━━━━━ COLLECTED DATA ━━━━━
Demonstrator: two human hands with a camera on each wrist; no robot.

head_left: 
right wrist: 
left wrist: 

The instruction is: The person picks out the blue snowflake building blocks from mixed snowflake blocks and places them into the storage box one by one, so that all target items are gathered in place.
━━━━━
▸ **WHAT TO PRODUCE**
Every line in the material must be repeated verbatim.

▸ **OUTPUT FOR THIS EXERCISE**
Demonstrator: two human hands with a camera on each wrist; no robot.

head_left: 
right wrist: 
left wrist: 

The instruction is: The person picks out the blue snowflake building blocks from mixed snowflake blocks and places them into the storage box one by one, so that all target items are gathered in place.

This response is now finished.